=== Dataset extract ===

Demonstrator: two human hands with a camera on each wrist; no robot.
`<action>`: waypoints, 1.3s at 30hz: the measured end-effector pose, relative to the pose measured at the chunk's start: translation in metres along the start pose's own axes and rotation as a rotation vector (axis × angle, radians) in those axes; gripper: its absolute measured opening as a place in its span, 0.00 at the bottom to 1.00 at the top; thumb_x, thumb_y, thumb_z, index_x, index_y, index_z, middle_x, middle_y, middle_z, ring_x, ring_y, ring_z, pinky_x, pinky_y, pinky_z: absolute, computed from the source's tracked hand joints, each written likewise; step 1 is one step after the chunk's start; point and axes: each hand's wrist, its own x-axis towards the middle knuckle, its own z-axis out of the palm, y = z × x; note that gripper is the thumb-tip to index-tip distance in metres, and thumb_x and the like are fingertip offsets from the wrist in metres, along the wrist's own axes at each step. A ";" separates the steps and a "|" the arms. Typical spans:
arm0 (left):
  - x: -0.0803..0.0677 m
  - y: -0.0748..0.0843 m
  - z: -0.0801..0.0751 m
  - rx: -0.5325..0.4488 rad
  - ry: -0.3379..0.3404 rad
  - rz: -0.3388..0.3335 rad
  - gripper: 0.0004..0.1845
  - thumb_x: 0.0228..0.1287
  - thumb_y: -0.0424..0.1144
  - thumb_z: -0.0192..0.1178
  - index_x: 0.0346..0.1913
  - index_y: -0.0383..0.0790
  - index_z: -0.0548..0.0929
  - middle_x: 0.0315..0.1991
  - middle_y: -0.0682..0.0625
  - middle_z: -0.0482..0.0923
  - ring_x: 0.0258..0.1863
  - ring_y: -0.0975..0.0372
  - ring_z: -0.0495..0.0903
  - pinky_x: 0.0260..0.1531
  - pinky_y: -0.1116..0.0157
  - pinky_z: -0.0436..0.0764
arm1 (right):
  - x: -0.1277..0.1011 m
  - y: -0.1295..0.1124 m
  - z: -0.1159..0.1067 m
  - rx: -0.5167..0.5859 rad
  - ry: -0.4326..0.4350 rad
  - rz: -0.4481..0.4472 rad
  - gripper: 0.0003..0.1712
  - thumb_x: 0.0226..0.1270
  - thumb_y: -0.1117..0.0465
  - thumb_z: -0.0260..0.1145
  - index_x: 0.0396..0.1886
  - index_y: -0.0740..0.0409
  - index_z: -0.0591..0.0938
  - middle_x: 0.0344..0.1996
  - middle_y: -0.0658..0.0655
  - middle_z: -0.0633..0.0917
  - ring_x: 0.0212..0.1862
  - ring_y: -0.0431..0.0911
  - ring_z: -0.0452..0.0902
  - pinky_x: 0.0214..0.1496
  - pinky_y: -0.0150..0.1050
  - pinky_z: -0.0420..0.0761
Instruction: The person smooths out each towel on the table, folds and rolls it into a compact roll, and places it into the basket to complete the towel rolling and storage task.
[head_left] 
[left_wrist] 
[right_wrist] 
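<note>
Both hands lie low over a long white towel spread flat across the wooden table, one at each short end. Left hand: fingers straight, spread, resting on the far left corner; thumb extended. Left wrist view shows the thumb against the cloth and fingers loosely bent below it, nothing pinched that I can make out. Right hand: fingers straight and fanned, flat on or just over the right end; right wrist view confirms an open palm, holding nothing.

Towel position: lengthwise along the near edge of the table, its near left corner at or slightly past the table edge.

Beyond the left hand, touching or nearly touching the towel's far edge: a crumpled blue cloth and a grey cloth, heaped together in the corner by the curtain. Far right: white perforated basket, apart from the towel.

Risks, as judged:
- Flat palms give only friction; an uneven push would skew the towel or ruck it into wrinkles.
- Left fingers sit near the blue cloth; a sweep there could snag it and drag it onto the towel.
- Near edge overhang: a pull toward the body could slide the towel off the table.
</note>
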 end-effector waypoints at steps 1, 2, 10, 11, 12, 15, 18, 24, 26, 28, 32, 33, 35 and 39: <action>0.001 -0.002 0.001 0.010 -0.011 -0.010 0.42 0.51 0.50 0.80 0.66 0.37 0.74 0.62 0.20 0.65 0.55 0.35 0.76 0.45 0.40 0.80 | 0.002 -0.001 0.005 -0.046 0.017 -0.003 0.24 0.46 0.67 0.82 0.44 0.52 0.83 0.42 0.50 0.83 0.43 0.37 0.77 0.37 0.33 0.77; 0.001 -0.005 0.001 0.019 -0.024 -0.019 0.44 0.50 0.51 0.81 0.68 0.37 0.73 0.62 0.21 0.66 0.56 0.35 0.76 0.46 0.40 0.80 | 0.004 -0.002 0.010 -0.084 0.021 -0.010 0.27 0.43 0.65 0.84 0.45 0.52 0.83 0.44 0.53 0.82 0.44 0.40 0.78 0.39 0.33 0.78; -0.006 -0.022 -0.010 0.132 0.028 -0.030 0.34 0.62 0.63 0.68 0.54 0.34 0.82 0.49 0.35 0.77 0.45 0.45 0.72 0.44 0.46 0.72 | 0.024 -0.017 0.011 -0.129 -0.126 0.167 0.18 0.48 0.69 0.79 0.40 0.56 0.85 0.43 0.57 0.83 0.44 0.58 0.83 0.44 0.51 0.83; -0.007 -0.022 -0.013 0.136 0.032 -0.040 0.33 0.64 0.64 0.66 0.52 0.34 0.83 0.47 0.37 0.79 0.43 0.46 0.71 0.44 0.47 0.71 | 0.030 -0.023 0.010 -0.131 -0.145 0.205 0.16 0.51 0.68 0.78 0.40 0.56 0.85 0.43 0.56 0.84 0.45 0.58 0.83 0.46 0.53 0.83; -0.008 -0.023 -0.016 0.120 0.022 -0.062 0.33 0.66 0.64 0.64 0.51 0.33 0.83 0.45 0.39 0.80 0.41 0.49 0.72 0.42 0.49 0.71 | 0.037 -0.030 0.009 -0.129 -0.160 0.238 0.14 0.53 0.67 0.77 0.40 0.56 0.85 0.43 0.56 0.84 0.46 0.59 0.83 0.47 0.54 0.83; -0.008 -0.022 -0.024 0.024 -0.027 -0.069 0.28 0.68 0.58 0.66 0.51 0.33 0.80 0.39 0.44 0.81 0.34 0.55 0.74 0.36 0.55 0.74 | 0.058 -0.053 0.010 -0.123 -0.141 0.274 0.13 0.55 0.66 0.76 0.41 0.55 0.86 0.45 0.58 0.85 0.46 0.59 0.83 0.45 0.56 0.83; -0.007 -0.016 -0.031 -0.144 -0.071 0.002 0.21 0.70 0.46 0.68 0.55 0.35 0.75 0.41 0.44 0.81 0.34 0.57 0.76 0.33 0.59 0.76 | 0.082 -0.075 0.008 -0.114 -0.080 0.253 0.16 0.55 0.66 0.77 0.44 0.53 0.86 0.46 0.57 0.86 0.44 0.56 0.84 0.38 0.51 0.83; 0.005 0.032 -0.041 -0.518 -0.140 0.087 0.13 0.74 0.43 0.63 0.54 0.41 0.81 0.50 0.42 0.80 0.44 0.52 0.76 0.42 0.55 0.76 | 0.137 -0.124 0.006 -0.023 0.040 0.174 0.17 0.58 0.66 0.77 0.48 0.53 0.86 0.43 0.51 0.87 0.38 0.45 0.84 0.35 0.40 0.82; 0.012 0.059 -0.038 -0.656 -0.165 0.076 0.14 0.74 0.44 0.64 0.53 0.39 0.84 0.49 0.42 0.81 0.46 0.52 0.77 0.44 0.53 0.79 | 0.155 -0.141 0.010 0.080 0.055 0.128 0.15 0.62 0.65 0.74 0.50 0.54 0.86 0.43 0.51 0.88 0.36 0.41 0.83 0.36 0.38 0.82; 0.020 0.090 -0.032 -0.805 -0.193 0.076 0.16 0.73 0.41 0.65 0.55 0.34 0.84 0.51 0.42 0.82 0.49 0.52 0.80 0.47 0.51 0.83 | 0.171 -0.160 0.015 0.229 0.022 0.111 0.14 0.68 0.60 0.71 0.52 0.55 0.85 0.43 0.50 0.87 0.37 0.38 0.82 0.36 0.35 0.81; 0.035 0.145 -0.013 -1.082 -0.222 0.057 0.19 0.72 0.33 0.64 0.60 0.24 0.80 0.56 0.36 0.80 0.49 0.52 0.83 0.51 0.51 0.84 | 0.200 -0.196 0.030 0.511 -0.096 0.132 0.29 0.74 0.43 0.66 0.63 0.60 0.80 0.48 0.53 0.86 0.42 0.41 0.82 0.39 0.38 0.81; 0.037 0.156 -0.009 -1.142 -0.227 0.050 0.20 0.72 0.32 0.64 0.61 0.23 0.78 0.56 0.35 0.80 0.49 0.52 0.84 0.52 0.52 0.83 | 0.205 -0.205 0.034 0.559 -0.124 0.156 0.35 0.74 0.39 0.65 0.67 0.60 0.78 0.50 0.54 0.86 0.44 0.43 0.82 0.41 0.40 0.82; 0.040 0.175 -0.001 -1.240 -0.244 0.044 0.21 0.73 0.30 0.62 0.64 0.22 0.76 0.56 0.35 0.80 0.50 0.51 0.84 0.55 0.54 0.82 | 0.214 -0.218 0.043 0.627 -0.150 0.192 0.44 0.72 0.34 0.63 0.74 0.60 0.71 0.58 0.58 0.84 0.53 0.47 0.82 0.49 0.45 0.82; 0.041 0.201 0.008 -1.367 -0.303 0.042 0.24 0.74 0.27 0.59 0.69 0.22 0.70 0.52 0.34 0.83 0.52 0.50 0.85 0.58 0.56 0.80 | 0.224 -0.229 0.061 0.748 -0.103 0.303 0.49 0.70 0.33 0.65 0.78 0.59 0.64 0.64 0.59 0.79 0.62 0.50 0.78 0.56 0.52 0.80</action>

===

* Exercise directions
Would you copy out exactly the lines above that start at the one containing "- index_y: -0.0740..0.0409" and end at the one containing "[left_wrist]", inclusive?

* Response to this exercise
  - index_y: -0.0740..0.0409
  - index_z: -0.0591..0.0938
  - middle_x: 0.0344..0.1996
  - middle_y: -0.0658..0.0655
  - middle_z: -0.0633..0.0917
  - ring_x: 0.0212..0.1862
  - ring_y: -0.0431..0.0911
  - ring_z: -0.0452..0.0902
  - pinky_x: 0.0214..0.1496
  - pinky_y: -0.0150..0.1050
  - pinky_z: -0.0420..0.0761
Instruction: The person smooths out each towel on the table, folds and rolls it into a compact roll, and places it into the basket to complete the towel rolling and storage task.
[head_left] 
[left_wrist] 

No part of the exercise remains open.